Activity: Begin with the first line of the entries below and reproduce each line exactly, ending with the line that holds "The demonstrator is".

########################################

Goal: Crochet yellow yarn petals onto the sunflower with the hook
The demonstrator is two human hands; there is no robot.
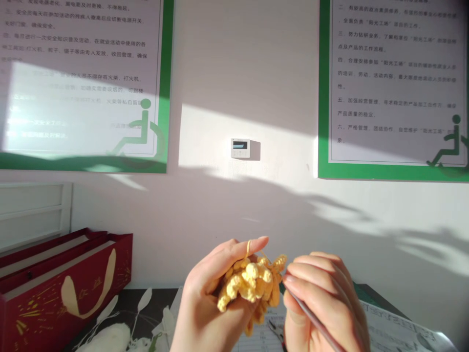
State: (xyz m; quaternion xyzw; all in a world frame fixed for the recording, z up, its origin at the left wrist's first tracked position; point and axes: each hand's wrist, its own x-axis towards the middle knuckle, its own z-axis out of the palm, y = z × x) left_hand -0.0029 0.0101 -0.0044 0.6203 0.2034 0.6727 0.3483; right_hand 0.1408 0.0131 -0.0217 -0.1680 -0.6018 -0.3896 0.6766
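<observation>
As L hand (200, 288) grips yellow knit piece (252, 281), yarn (248, 248) loops finger (261, 241), prob. for tension | R hand (326, 298) pinches rod (317, 321) | tip unclear

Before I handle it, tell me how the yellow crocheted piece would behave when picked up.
The yellow crocheted piece in the left hand is probably floppy: its lower end droops. It should be light, apparently being yarn. Its bumpy texture suggests it wouldn't slip readily.

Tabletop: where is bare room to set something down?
Barest: a narrow dark tabletop strip between a white leaf and the left hand, and the printed sheet right of the right hand. Crowded: beside the red bag, with white leaves; between the hands, with yellow crochet and pliers.
</observation>
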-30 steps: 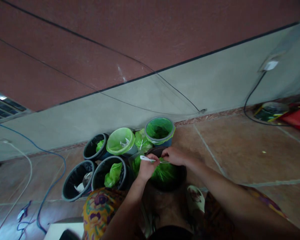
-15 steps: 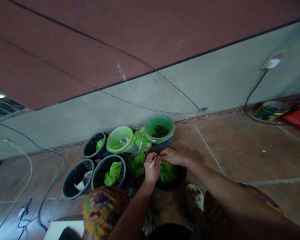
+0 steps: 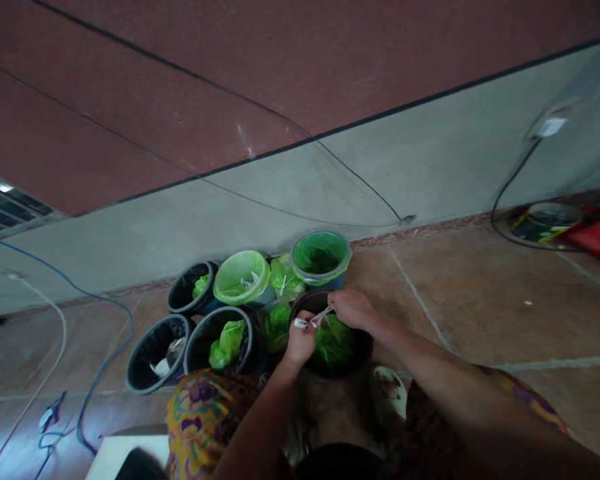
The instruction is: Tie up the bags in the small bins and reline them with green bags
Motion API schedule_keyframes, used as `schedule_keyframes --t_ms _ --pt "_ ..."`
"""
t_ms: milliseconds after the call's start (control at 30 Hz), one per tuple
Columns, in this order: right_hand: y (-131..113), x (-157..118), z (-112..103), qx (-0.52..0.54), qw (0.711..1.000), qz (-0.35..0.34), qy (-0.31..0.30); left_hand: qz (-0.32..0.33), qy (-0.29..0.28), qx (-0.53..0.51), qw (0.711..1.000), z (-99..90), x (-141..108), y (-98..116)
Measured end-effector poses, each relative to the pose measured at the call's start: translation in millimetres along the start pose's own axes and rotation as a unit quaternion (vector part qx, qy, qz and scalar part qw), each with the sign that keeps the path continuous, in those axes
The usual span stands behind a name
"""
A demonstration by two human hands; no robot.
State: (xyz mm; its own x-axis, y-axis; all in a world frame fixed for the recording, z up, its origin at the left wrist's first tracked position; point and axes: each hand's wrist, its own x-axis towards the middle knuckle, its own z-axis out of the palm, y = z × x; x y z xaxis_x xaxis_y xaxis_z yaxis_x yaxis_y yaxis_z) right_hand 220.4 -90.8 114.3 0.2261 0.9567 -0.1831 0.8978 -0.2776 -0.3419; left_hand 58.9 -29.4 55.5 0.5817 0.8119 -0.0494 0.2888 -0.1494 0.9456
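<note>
My left hand (image 3: 301,345) and my right hand (image 3: 353,309) are over a dark round bin (image 3: 366,359) in front of me. A thin white string (image 3: 321,316) is pulled out between them, each hand pinching part of it. One white end sticks out beside my left thumb. Just below my hands, a green plastic bag (image 3: 336,345) sits inside the bin. Whether the string is fixed to this bag I cannot tell.
A blue bin (image 3: 343,270) with a green liner stands behind, near a pale green-lined bin (image 3: 242,279). Several dark-lined bins (image 3: 155,353) are on the left, with a clear container (image 3: 275,327) alongside. A blue cable (image 3: 111,365) crosses the floor. A slipper (image 3: 390,392) shows by the bin.
My right hand has moved slightly away from my left, drawing the white string out between them. The white piece at my left hand has tilted. The bins stand where they were.
</note>
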Motion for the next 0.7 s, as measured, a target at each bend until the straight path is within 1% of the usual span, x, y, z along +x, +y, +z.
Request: schedule_keyframes --t_ms 67,133,200,300,367,467,567,633,700 --pt "0 -1 1 -0.039 0.999 -0.009 -0.015 0.004 -0.002 -0.001 1.0 0.2 -2 -3" --pt "0 -1 2 -0.047 0.998 -0.007 -0.03 -0.001 -0.001 -0.024 1.0 0.2 -3 -5" --pt "2 0 2 -0.039 0.998 0.008 -0.052 -0.002 0.007 -0.049 0.999 -2.0 -4 -7" --pt "9 0 5 -0.016 0.995 0.046 -0.082 -0.003 0.021 -0.075 0.997 -11.2 -6 -13" --pt "14 -2 11 -0.008 0.994 0.049 -0.098 -0.02 0.009 -0.077 0.997 -18.9 -10 -20" --pt "17 -6 26 -0.013 0.99 0.022 -0.14 -0.058 -0.04 -0.044 0.997 -23.2 -19 -31" --pt "11 -9 39 -0.014 0.983 0.001 -0.181 -0.085 -0.065 -0.016 0.994 -12.3 -24 -38" --pt "7 -9 46 -0.01 0.981 -0.002 -0.196 -0.108 -0.068 -0.048 0.991 0.5 -22 -39" --pt "5 -9 51 0.004 0.982 -0.005 -0.191 -0.134 -0.065 -0.101 0.984 12.6 -17 -37"
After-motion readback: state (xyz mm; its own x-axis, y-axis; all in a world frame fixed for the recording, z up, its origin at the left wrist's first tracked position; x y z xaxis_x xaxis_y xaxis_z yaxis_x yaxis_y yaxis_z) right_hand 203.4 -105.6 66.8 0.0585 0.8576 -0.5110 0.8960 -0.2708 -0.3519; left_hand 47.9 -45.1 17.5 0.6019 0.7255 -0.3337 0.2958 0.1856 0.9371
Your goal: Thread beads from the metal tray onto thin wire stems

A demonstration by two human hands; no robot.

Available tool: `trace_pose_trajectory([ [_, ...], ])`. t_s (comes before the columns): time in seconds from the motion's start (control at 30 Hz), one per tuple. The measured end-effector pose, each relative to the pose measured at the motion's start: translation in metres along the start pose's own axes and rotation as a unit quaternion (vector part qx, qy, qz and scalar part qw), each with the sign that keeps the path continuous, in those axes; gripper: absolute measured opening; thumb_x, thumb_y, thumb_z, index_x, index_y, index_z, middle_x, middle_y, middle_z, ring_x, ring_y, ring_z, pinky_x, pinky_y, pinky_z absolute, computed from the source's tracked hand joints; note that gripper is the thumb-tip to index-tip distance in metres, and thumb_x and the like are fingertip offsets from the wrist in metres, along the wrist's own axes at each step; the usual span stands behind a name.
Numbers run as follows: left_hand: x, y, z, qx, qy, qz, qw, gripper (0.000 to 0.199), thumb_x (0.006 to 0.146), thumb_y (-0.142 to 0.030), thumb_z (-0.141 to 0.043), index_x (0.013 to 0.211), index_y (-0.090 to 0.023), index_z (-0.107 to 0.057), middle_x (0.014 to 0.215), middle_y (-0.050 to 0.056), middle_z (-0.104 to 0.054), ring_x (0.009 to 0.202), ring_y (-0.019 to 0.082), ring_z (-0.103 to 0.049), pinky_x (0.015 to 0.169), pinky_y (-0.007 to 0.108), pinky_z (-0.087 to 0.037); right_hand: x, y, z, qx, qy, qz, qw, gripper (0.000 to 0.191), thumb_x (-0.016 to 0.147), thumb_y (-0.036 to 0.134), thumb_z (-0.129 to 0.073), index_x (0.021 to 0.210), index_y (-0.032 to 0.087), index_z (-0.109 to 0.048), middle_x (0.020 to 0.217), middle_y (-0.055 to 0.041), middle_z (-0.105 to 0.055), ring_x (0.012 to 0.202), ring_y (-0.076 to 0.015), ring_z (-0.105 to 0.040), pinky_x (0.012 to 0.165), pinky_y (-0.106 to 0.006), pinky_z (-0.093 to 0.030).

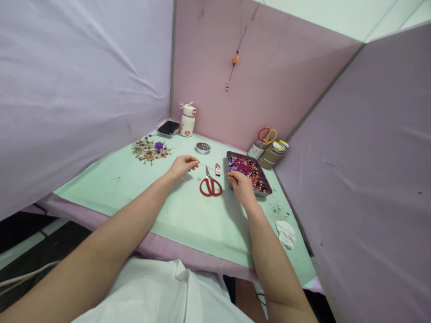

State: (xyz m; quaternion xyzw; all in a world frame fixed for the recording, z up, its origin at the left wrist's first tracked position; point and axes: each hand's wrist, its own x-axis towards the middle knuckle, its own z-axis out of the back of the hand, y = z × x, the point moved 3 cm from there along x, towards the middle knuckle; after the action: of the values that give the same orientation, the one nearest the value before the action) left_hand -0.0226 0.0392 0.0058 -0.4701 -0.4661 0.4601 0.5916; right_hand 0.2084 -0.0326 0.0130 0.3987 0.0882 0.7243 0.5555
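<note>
A thin, pale yellowish cord [212, 168] is stretched between my two hands above the table. My left hand [185, 166] pinches its left end, and my right hand [239, 183] pinches the right end close to the near left edge of a metal tray [266, 194] of mixed beads. Beneath the cord lie red-handled scissors [211, 186], blades pointing away from me. Just right of the blades is a small red and white lighter [217, 169]. Beyond the cord sits a round spool [203, 148].
On the left are beaded strands [151, 151]; behind them, a phone [169, 128] and white bottle [187, 120]. Back right stand a can with scissors [257, 148] and a jar [274, 154]. A crumpled white cloth [286, 234] lies front right. A beaded string [235, 60] hangs above.
</note>
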Motion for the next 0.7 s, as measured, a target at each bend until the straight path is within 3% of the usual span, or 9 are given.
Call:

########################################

Solution to this task:
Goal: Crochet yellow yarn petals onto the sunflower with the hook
The demonstrator is two human hands; there is no robot.

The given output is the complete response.